Local volunteers are trying to start a new society to reinvigorate the Semlin Valley Golf Course in Cache Creek. Photo: Wendy Coomber

Local volunteers are trying to start a new society to reinvigorate the Semlin Valley Golf Course in Cache Creek. Photo: Wendy Coomber

Proposed new Ashcroft-Cache Creek Golf Society in the works

‘We’re trying to get a plan in place’

By Raven Nyman

A group of volunteers recently brought their interests to a Cache Creek council meeting in hopes of reinvigorating the once-popular local golf course.

The society — known as the Ashcroft-Cache Creek Regional Golf and Country Club — formerly operated the Semlin Valley Golf Course on the outskirts of Cache Creek, but that society folded in 2017 after the Elephant Hill wildfire destroyed over $75,000 of their course’s fencing and a bathroom facility at the fifth hole.

When the society folded the Semlin Valley Golf Course subsequently closed. The following spring, on April 14, 2018, the newly renamed Bonaparte Ridge Golf Course opened at the same location. However, since then business seems to have dissipated, with no social media activity since May.

Now, as another year approaches, a handful of local volunteers are in the early stages of developing a new society to hopefully operate the course.

During the Oct. 28 regular meeting of council in the Village of Cache Creek, one of those volunteers presented a late addition to the agenda in the form of a permissive tax exemption request, which council ultimately denied.

Cameron Rittinger, secretary of the proposed Ashcroft-Cache Creek Golf Society, wrote to council requesting the exemption for 2020 for the aforementioned group that is exploring the feasibility of re-establishing a non-profit society to operate the course.

In his letter, Rittinger noted that the golf course was previously granted a tax exemption by the Village.

“We believe the golf course is a valuable addition to Cache Creek and our region and as volunteers are attempting to keep it functioning. Financial support from the Village of Cache Creek in the form of a possible tax exemption would certainly help make our task more viable.”
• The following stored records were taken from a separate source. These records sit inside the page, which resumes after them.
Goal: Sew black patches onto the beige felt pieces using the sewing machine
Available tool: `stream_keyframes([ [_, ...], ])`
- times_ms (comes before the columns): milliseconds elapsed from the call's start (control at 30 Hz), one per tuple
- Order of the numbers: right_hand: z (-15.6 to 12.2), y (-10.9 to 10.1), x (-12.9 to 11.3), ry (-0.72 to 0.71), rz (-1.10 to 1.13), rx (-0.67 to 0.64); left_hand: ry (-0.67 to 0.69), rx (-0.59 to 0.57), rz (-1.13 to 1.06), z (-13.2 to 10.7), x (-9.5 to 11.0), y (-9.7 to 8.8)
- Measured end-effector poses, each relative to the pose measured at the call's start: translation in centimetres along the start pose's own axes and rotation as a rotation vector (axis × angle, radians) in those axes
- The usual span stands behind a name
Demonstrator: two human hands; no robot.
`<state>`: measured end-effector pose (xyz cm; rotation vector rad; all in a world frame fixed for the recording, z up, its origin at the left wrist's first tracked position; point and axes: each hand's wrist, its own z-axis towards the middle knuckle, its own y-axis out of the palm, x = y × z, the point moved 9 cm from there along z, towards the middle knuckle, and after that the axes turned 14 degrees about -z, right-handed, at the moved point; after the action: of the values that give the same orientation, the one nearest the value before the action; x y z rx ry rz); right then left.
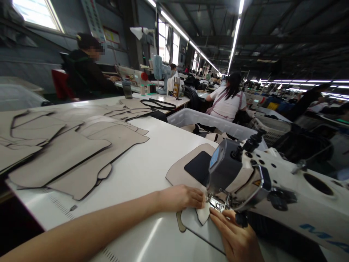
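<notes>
A beige mat piece (182,169) with a black patch (199,166) lies under the head of a white sewing machine (242,174). My left hand (181,197) rests flat on the mat's edge, fingers stretched toward the presser foot (216,205). Just below the needle, my right hand (236,236) presses its extended fingers on the grey plate and the mat's near corner. Neither hand grips anything.
Stacks of beige cut mat pieces (62,153) cover the left of the white table (141,167). A white bin (201,122) with more pieces stands behind the machine. Other workers sit at machines farther back, one in black (84,69), one in white (227,98).
</notes>
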<state>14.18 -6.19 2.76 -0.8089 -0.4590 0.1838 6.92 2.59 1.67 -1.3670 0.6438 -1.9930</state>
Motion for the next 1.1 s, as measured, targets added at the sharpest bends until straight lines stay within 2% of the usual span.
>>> stream_keyframes([
  [200, -1.5, 1.9, -0.8, -0.14, -0.081, -0.093, -0.049, 0.044, -0.004, 0.5, -1.3, -1.1],
  [467, -1.4, 2.1, -1.1, -0.214, -0.165, -0.086, -0.149, 0.126, 0.216, -0.1, -1.6, -0.1],
  [700, -1.5, 2.0, -0.9, -0.182, -0.132, -0.038, -0.242, 0.139, 0.367, -0.1, -2.2, 0.7],
  [867, -1.5, 2.1, -0.6, -0.163, -0.135, -0.071, -0.211, 0.131, 0.379, 0.5, -2.9, 0.3],
  [1100, -1.5, 1.7, -0.5, -0.086, -0.067, -0.009, -0.18, 0.117, 0.349, 0.4, -2.8, -0.3],
])
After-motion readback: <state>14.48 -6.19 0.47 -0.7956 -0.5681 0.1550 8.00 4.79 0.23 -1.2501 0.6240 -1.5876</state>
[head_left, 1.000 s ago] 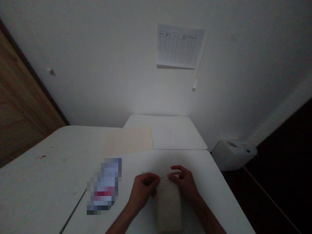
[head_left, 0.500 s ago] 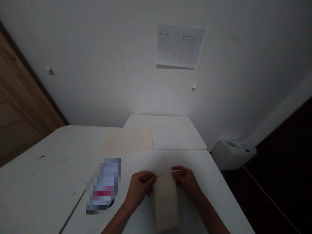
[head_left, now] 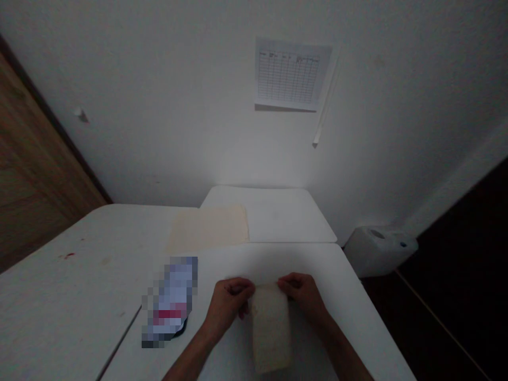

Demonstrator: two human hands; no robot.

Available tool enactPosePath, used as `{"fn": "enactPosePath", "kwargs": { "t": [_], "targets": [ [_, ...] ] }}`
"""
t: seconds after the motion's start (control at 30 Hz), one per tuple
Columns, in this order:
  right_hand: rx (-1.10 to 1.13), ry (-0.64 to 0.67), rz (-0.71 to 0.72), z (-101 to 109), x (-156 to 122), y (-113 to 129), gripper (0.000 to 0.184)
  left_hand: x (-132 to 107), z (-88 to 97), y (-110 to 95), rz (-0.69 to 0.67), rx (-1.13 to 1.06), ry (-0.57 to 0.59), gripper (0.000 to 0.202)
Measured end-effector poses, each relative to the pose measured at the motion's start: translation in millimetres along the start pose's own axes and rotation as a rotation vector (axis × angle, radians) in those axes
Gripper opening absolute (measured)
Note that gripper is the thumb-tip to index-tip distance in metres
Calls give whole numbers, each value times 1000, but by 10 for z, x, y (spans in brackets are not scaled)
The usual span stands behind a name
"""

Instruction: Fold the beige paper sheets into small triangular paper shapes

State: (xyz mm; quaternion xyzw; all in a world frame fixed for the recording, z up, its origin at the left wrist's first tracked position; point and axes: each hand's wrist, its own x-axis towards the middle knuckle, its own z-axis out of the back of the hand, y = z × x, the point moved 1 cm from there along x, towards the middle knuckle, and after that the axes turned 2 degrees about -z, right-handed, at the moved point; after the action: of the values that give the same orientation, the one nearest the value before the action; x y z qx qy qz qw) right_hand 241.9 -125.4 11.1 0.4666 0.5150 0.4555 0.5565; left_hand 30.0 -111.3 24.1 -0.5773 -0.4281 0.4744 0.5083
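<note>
A narrow folded white cloth (head_left: pixel 270 333) lies lengthwise on the white table (head_left: pixel 341 296) in front of me. My left hand (head_left: pixel 227 302) pinches its far left corner with curled fingers. At the far right corner my right hand (head_left: pixel 302 294) grips the same edge, fingers closed. Both hands rest low on the tabletop, close together at the cloth's far end.
A blurred flat object (head_left: pixel 170 301) lies left of my hands. A cream sheet (head_left: pixel 209 227) sits farther back, spanning two tables. A white container (head_left: pixel 379 248) stands on the floor at right. A printed chart (head_left: pixel 289 74) hangs on the wall; a wooden door (head_left: pixel 27 180) is at left.
Both hands drew slightly nearer and lower with the cloth's far edge. The cloth now lies flatter and a bit shorter on the table.
</note>
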Motion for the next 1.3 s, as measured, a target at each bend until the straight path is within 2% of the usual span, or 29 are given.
{"fn": "enactPosePath", "kwargs": {
  "t": [0.13, 0.3, 0.4, 0.63, 0.73, 0.83, 1.0, 1.2, 1.3],
  "targets": [
    [-93, 44, 29, -33, -24, 13, 45, -21, -32, 20, -5, 46, 30, 25],
    [-292, 57, 79, -107, -89, 48, 25, -40, -86, 59, 12, 84, 86, 23],
    [-305, 115, 95, -103, -97, 90, 22, -34, -73, 52, 2, 94, 103, 22],
    [-118, 109, 4, 76, -5, 23, 33, 1, 31, -11, -19, 55, 47, 25],
    [-69, 111, 10, 110, 4, 3, 35, 7, 44, -3, -19, 39, 45, 25],
    [-65, 113, 43, 117, 3, 0, 36, 11, 41, 16, -22, 26, 36, 26],
    [-122, 40, 59, 94, 8, 2, 38, 16, 30, 22, -19, 9, 9, 25],
    [-34, 131, 7, 37, -20, 11, 45, 30, 53, 28, -38, -34, -55, 26],
    [-59, 103, 23, 33, -25, 10, 44, 28, 47, 22, -35, -50, -61, 26]
  ]
}}
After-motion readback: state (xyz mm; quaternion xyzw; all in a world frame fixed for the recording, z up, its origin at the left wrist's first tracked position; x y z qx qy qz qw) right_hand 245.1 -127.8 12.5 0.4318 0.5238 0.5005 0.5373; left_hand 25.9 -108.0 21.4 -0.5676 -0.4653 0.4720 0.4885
CAO Martin Dalsin replied that a tax exemption had to have been agreed upon by the end of October 2019 in order for the property to be exempt for the next year, adding “If we don’t do it during this time period they’ll be paying full tax next year. Unfortunately, at this time they don’t meet the criteria for a permissive tax exemption.”

Rittinger is one of five core members of the newly proposed society, and says that efforts to re-establish a formal non-profit to manage the golf course are still in the early stages.

“We have a name, which is nothing, it’s just a starting point,” he says. “We’re in the process of developing a business plan to see if we can make it work.”

The five core volunteers report back to a larger group of about a dozen people who comprise the proposed Ashcroft-Cache Creek Golf Society.

“We are in the process of trying to get things organized to run it,” Rittinger says. “We’re trying to get a plan in place.”

He notes that the group is currently working out a lease agreement with the landowners, but will also need to secure funding for their future aims.

“The owners of the land have been operating it [the golf course] on a somewhat limited basis in terms of the clubhouse being open and things of that sort,” he explains. “They’ve tried to keep it going on their own. I guess their preference is not to run it.”

At press time, the owners of Bonaparte Ridge Golf Course could not be reached for comment. Their official website lists the property as up for sale and the phone number listed for the business is out of service.

“I don’t want to speak for them,” says Rittinger, “But I guess, how I see it, when they purchased the land, the golf course was there and it was being run by a non-profit society that decided to disband and shut down in 2017 when Cache Creek was threatened with fires.”